Black Book Research, in its 2026 research series on payer IT, software, and services, reports that data usability, workflow activation, identity confidence, and provenance gaps, rather than transport alone, now define payer-to-payer interoperability success or failure.
CHICAGO, IL / ACCESS Newswire / April 7, 2026 / Black Book Research has released The Payer-to-Payer API Reality Gap: What Actually Makes Incoming Payer Data Unusable, a new Q2 2026 market analysis in its 2026 Black Book research series on payer IT, software, and services, examining why payer-to-payer interoperability continues to break down after the technical exchange succeeds.
Based on Q2 2026 feedback from payer executives, operational leaders, and hands-on IT staff, the report finds that the payer market's central challenge is no longer transport alone. It is whether inbound payer data can be trusted, matched, normalized, routed, and operationalized quickly enough to reduce administrative burden, support frontline workflows, improve continuity of care, and generate measurable enterprise value.
Black Book's latest payer market analysis concludes that payer-to-payer interoperability most often fails in the post-ingestion operating layer, where member identity confidence, provenance clarity, completeness signaling, workflow routing, exception handling, and route-to-action orchestration remain too immature to support reliable workflow automation at scale.
"Payer-to-payer interoperability has entered a new phase where the market is no longer awarding credit for endpoint availability, standards alignment, or transport completion alone," said Doug Brown, Founder of Black Book Research. "Health plans are now being judged by whether exchanged data is operationally credible inside utilization management, care management, pharmacy, member service, quality, and compliance workflows. If incoming data lacks match confidence transparency, provenance visibility, workflow relevance, or exception governance discipline, the exchange may be technically compliant yet still fail to reduce friction, accelerate decisions, or improve continuity. For payer CIOs, digital executives, and operations leaders, the strategic imperative is clear: interoperability must now be engineered as a business activation architecture, not merely an interface project."
Among the report's headline findings:
70 percent of plans report manual workarounds are still used often or always
93 percent of respondents identify member identity confidence as the most important determinant of operational use
81 percent say inbound data often arrives too late to influence first touch workflows
65 percent say provenance and completeness indicators remain too weak for fully confident operational reuse
61 percent identify care management intake as the function most disrupted when workflows break
Only 12 percent of organizations report emerging but credible cross functional workflows with visible governance and direct workflow activation
The report positions payer-to-payer interoperability as an enterprise operating model challenge spanning request initiation, member identity resolution, API transport, data normalization, provenance visibility, workflow routing, exception handling, and activation inside core payer business systems.
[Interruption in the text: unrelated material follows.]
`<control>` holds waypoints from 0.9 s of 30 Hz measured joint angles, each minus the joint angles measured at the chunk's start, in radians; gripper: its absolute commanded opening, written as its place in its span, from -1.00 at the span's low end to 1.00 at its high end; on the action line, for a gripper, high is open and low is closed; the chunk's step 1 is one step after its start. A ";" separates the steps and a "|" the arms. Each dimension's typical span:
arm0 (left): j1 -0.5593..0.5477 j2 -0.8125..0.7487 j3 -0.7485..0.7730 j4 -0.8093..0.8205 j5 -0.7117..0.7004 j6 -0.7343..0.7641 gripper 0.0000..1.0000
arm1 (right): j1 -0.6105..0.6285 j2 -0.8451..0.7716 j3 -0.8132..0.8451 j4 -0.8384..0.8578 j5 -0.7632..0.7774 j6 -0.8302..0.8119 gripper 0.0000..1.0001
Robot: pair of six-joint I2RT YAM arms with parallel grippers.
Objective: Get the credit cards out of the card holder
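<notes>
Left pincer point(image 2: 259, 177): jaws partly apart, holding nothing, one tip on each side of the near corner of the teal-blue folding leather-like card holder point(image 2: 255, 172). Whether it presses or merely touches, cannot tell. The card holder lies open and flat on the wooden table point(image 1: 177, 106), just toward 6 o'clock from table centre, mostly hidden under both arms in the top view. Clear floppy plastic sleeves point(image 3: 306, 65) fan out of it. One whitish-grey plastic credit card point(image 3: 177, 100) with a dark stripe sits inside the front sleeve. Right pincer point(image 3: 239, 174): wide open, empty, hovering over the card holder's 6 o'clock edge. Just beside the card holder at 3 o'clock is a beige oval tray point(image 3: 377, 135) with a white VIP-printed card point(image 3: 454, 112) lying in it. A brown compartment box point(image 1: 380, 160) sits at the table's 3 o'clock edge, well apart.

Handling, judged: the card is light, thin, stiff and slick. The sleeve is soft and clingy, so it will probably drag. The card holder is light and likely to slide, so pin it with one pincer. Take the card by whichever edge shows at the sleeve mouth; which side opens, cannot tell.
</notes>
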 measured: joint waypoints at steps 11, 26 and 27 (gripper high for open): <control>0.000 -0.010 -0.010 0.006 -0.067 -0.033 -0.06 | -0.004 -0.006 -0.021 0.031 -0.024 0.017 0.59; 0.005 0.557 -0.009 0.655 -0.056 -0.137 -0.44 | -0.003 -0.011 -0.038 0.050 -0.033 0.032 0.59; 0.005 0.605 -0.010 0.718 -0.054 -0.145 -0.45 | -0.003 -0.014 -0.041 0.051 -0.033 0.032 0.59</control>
Black Book found that plans demonstrating the strongest maturity are measuring success by workflow effect, business user trust, and reduced manual rescue, rather than by connectivity milestones alone.
Industry stakeholders can download the report gratis at https://blackbookmarketresearch.com/2026-the-payer-to-payer-api-reality-gap
Vendor performance was evaluated across 18 qualitative key performance indicators. The study also reported the top-ranked vendors by category in Black Book's Q2 2026 payer-to-payer performance rankings. The rankings reflect aggregated evaluations from payer users and client organizations across Black Book's 18 qualitative KPIs, rather than vendor endorsements or approval statements.
Interoperability and FHIR Exchange Vendors: Cohere Health - Cohere platform
Cohere Health was ranked No. 1 in the interoperability and FHIR exchange category with a Q2 total score of 176.4 out of 180. Payer respondents most frequently cited workflow-driven prior authorization and payer-provider actionability as the platform's leading strength. In survey feedback, users most often associated Cohere with making exchanged information easier to act on inside utilization management workflows, with stronger provider collaboration, clearer route-to-action logic, and lower administrative friction.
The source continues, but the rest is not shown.